Qué corto e incluso frívolo queda decir que Jane Goodall dedicó toda su vida al estudio de los primates, como quien coge una calculadora para ver si le cuadran las cuentas. A golpe de titular, en el lenguaje y lo mediático, se desviste la riqueza de toda una vida. Un vida vivida. Sin más adjetivos, que es ejemplar por su mirada de asombro hacia todas las cosas, e incluso la muerte, que ella definió como la última aventura que le quedaba por vivir a los 90 años. Entre todas las entrevistas y vídeos que han salido tras su muerte, junto a su característica coleta plateada (la misma que llevaba cuando empezó con 26 años a observar primates en Tanzania) sorprendía ver en sus ojos una inocencia y bondad propia de los animales y los niños, la misma que trasluce también las últimas fotografías de la poeta Mary Oliver, un ser más entre los seres del bosque. Supongo que pacíficas es una muy buena palabra para sintetizar ese sentir. Entonces no. No va solo de primates. Va de una mirada que es vocación de asombro. Hacia todas las cosas; hacia el ser humano en armonía con todas las cosas. Al ser humano en su justo lugar. Al ser humano despojado de su asquerosa identificación con “usuario” o “consumidor”, que se fragmenta en la soledad de su especie.
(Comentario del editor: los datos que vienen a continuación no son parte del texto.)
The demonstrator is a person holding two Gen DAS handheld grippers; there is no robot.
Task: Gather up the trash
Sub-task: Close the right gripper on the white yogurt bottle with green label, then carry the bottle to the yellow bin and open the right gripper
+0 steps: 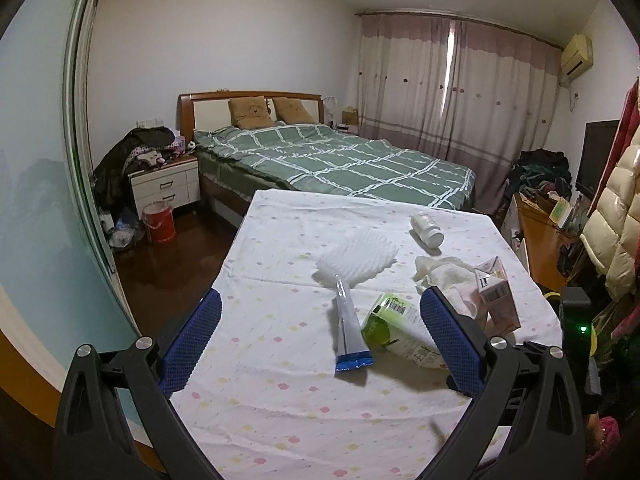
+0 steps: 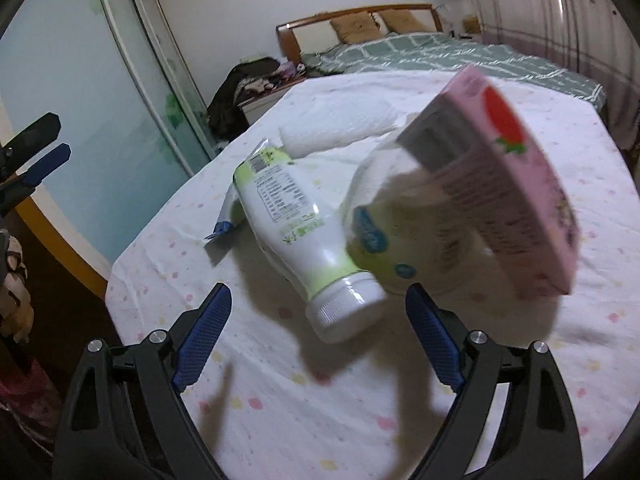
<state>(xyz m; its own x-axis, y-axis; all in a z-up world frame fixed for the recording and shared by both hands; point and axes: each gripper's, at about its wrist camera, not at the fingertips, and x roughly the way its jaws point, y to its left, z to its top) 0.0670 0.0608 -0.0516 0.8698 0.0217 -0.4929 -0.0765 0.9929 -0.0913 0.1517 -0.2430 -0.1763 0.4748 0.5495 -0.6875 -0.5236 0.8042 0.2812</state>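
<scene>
Trash lies scattered over the right half of the cloth-covered table (image 1: 280,400), and I see both grippers over its near edge with jaws apart and nothing between them. My right gripper (image 2: 318,340) points at the white cap of a green-and-white bottle (image 2: 292,224) lying on its side; open cloth sits just under and to the left of its fingers. Beyond the bottle a pink carton (image 2: 500,184) shows tilted and blurred, close to the right edge, against a pale crumpled wrapper (image 2: 384,216). My left gripper (image 1: 320,344) has a clear sachet with a blue end (image 1: 348,332) between its fingers' line of sight, the bottle (image 1: 396,328) touching its right side. Farther in lie white foam netting (image 1: 356,256), a crumpled tissue (image 1: 440,272) and a small white bottle (image 1: 426,230) near the far right corner. The table's left half is bare cloth up to the far edge, with the bed (image 1: 340,160) behind it.
</scene>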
Hay como una especie de infantilismo o reduccionismo al hablar de ecología a nivel social. Como cualquier tema que quepa en un folleto de campaña, este también cae en el agujero negro de los pros y los contras, como una lista de conveniencia. Viendo la vida de Jane, es una línea de vida tejida sin doblez, porque para ella no existía ni siquiera ese espacio de planteamiento de pros y contras, simplemente ha existido la vida con su misterio desarmado, tan natural como lo es el agua para el cuerpo.
Qué diferente es la potencia de una vida que ha encarnado lo que ha venido a ser. Idea, como diría una gran amiga, sintetizada en la palabra vocación, que en el caso de Jane fue hablar de la naturaleza tal y como se plantea en el escenario político. Que de político realmente no tiene nada. Es más, la vida de Goodall da sentido a la palabra política, y no al revés, en el compromiso hasta el final de sus días por la defensa del medio ambiente. Su legado hace que las cosas caigan por su propio peso por su arrebatadora sencillez, su reconocimiento límpido de la realidad toda. Como el canto de las criaturas de San Francisco de Asís o la poesía del árbol de Thomas Merton: “Un árbol da gloria Dios, ante todo siendo un árbol”. En este sentido, este fragmento de una entrevista suya es profético. Hace al tiempo inmortal en el presente. Protege la vida. Es.
“Recuerdo estar sentada en el bosque un día sola y una preciosa mosca (no había visto nunca una así), era de todos los colores, solo así de grande. Se posó en mi rodilla y la miré. Mi mente dijo de inmediato: ‘Es una mosca’. Y en cuanto dices ‘es una mosca’, le quitas la magia. Y, sin embargo, no podemos evitarlo. Así nos criaron, algo debe tener un nombre. Pero me esforcé mucho en ese momento por pensar en ella como un ser. Como parte de este hermoso tapiz natural de la vida. Y para mí, es como un pensamiento, una conexión total conmigo y con la naturaleza, la vida silvestre que me rodea. Y si tengo alma, entonces es un pequeño fragmento de esta asombrosa armonía. Este espíritu. Y si yo la tengo, también la tiene esa pequeña mosca, la mariposa y el árbol en el que estamos sentados”.
Es que no hace falta decir nada más.